Death Penalty for Fund Manager that Charged Overhead Expenses to Funds
The SEC imposed the death penalty on a fund-of-funds and barred and fined its principals, including its General Counsel, for paying operational expenses out of the funds the firm managed. According to the SEC, certain feeder funds managed by the adviser paid the adviser’s operational expenses including salaries and benefits, rent, parking, utilities, computer equipment, and IT services. The SEC asserts that the limited partnership agreements did not authorize the payment of such operational expenses and that general PPM disclosure did not constitute sufficient authorization.

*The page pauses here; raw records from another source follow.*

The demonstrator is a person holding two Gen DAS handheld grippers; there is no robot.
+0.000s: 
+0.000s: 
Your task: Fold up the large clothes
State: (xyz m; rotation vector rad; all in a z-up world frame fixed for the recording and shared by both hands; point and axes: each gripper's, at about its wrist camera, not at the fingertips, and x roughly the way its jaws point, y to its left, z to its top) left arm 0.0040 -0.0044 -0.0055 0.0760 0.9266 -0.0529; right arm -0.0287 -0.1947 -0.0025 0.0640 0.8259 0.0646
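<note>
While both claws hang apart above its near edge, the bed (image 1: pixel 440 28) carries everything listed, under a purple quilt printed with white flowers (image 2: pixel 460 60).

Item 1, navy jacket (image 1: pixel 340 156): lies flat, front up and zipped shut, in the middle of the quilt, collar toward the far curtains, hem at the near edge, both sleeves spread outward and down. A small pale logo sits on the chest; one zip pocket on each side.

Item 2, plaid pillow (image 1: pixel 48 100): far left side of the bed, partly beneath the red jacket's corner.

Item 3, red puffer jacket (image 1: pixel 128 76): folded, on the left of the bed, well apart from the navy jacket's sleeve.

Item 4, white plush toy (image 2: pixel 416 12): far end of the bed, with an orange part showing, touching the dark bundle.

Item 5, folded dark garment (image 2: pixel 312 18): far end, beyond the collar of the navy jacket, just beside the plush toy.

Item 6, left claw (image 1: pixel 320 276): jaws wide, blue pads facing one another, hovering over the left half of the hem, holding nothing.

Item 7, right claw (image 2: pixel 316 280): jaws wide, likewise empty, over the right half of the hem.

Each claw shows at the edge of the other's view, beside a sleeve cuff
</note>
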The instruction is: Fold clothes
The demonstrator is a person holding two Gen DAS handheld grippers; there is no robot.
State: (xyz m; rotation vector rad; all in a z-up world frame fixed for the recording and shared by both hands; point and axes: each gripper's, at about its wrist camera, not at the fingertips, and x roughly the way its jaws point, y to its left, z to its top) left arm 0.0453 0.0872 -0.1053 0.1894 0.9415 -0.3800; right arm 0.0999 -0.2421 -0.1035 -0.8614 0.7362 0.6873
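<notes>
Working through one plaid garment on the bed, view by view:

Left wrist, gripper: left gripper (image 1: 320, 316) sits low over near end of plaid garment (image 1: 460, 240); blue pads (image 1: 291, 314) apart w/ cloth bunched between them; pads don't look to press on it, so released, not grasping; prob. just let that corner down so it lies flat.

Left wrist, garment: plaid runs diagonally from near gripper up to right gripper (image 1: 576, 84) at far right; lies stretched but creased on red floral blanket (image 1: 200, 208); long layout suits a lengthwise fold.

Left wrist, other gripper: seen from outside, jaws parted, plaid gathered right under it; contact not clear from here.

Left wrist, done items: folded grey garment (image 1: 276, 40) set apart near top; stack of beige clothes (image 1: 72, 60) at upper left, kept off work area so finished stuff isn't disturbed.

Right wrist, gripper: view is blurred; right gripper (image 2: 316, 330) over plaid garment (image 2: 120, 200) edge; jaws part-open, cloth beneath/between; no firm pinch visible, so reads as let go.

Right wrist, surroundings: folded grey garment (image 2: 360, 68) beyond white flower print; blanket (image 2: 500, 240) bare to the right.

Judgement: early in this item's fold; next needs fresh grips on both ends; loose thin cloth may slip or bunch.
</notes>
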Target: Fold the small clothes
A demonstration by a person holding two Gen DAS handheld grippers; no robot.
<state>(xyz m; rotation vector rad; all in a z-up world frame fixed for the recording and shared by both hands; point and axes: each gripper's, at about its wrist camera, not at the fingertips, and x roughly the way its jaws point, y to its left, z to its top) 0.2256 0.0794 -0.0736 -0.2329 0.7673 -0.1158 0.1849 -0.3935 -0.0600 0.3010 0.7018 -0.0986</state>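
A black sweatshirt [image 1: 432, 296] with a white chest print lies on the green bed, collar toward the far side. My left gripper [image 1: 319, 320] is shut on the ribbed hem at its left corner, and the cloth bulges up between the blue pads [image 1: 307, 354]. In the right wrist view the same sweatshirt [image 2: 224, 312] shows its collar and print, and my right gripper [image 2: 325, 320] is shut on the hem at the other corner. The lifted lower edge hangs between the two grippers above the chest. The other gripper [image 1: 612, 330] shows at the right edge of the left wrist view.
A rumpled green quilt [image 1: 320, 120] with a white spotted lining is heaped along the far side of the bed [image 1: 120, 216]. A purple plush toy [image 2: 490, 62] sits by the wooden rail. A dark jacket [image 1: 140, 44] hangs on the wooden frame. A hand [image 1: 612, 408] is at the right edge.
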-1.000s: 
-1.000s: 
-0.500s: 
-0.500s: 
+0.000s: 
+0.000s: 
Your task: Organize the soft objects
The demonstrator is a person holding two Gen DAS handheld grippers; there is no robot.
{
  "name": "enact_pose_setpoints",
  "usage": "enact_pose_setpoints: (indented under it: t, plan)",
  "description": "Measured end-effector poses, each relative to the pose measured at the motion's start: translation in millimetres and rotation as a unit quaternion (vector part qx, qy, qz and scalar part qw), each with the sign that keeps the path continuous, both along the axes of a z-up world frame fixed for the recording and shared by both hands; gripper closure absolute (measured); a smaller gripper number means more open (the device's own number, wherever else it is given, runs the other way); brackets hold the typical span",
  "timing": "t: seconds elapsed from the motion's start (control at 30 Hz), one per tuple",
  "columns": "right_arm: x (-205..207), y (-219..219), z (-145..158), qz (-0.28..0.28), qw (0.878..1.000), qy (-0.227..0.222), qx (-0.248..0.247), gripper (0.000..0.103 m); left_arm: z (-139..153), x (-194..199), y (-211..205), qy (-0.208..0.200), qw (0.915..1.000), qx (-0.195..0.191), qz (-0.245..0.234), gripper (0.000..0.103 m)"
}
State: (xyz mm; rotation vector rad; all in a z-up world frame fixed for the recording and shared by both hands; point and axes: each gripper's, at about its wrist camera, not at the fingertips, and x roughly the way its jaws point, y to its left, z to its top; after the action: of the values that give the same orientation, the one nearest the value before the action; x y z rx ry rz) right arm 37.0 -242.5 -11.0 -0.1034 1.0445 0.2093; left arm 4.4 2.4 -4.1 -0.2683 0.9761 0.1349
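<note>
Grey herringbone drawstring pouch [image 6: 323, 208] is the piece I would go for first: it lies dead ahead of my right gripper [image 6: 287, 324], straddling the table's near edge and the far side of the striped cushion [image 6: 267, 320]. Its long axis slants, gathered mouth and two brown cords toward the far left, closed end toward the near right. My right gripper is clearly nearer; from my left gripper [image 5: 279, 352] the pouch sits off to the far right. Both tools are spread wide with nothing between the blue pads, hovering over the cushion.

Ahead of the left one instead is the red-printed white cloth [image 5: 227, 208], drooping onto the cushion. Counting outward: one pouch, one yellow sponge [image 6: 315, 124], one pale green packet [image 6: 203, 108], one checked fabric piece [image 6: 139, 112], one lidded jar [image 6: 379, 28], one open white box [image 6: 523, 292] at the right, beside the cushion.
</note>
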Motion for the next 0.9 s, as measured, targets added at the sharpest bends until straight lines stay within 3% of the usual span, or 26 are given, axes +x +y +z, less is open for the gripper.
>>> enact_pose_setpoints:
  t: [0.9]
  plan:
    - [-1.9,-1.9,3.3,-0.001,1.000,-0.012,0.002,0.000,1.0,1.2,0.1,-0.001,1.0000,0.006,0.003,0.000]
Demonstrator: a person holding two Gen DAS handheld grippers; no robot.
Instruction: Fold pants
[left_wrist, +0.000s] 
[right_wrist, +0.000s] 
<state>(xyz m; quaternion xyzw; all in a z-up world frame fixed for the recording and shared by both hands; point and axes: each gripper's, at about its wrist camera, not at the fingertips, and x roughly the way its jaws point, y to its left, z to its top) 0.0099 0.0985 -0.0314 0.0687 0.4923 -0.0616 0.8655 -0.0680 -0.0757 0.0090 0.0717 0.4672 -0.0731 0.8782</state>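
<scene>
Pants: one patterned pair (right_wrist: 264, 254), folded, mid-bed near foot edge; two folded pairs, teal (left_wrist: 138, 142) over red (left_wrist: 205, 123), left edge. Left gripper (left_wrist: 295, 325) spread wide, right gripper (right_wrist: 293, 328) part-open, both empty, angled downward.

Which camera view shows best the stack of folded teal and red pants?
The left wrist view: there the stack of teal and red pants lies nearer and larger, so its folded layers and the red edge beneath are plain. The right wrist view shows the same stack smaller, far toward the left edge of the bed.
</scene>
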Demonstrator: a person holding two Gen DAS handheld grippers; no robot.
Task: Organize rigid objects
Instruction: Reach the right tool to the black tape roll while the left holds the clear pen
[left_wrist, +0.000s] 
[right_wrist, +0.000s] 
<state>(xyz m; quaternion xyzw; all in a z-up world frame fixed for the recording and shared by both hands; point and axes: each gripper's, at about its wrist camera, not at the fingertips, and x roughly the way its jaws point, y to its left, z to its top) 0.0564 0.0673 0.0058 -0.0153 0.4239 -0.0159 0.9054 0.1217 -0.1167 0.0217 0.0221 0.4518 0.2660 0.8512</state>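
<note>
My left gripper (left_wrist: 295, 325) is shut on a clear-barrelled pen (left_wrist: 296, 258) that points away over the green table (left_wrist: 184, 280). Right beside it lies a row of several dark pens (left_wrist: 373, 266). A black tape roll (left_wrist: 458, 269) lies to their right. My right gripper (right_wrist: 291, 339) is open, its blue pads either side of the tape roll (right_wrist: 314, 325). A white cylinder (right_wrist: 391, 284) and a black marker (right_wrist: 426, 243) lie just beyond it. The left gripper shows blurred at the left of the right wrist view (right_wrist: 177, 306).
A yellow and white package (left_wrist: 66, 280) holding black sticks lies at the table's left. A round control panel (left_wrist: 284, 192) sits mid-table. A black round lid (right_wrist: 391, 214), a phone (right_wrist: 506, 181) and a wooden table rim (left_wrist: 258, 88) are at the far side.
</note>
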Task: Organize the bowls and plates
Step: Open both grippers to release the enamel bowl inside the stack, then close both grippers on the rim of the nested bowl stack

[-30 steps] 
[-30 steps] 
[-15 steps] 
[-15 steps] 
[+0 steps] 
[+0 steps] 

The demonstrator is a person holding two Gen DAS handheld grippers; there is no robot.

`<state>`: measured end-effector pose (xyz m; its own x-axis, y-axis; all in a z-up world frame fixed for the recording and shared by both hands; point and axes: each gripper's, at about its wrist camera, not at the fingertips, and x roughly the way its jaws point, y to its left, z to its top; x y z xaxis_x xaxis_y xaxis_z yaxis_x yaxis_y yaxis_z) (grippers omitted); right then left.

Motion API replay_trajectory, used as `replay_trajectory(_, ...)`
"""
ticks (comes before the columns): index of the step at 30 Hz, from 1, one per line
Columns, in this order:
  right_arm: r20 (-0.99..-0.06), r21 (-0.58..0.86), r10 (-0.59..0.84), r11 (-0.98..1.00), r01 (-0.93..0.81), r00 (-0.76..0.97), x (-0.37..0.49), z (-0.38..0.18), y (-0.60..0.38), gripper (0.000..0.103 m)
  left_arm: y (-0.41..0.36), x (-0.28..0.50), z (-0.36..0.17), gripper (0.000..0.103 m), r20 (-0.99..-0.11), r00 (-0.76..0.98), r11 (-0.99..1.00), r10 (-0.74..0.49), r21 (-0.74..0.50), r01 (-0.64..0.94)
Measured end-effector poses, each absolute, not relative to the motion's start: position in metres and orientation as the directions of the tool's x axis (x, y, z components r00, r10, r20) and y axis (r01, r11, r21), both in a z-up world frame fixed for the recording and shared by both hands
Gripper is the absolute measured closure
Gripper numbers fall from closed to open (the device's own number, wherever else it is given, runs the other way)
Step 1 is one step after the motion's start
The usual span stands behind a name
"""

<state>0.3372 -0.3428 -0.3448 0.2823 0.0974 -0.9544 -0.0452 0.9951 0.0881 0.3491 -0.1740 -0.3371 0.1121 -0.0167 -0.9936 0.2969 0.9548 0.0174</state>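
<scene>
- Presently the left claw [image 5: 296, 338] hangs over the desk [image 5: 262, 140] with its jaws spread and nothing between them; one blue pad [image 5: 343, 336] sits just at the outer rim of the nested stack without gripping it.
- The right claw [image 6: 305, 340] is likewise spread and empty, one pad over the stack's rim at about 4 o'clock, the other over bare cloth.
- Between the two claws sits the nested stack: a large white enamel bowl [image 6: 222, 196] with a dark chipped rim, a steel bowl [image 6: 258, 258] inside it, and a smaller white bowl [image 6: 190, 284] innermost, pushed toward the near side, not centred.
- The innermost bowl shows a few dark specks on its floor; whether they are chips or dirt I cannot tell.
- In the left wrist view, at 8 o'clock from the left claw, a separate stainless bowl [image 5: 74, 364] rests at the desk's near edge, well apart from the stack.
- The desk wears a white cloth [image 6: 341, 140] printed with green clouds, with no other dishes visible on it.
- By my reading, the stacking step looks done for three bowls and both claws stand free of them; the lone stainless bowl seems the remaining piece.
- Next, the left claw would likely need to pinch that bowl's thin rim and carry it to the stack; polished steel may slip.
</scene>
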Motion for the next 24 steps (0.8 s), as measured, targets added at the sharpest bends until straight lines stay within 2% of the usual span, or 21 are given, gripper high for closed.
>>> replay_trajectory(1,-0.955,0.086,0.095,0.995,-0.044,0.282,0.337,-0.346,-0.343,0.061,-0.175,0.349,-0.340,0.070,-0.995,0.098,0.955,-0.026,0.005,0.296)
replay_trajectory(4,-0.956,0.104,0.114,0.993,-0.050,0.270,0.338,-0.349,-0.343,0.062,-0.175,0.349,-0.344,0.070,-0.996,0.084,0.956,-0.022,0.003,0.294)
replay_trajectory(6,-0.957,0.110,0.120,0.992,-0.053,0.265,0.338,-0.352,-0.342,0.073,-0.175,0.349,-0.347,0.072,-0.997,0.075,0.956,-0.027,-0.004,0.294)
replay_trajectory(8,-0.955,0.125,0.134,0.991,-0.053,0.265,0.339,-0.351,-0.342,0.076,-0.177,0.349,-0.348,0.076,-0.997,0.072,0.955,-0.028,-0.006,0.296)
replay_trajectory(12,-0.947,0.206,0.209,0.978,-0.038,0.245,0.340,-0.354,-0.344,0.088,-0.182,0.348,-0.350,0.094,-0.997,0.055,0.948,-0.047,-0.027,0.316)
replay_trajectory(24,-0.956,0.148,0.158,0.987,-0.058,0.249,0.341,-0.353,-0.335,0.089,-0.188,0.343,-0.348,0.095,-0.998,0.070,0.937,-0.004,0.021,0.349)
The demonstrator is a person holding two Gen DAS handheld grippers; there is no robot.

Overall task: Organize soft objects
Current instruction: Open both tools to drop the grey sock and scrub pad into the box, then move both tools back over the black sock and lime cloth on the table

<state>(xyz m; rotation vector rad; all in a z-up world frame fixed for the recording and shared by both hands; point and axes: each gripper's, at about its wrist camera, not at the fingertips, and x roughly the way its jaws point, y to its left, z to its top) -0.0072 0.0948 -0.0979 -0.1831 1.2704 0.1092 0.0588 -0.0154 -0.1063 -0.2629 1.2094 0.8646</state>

Also, the firm’s Form ADV did not disclose the payments as additional adviser compensation. The SEC charged the CEO, who also served as the Chief Compliance Officer, and the General Counsel, who the SEC noted came from a small law firm focused on employment law. To settle the charges, the respondents agreed to fines, industry bars, and a winding up of the firm’s operations under the supervision of an independent monitor. The SEC also charged and barred the audit partner of the firm that prepared the funds’ financial statements.
OUR TAKE: The SEC has previously stated that it will crack down on private fund managers charging overhead to funds. Although the SEC asserts lack of sufficient disclosure, we believe that no amount of disclosure will be enough to allow the charging of overhead expenses to clients. The implicit message is that you can only charge clients your management fees.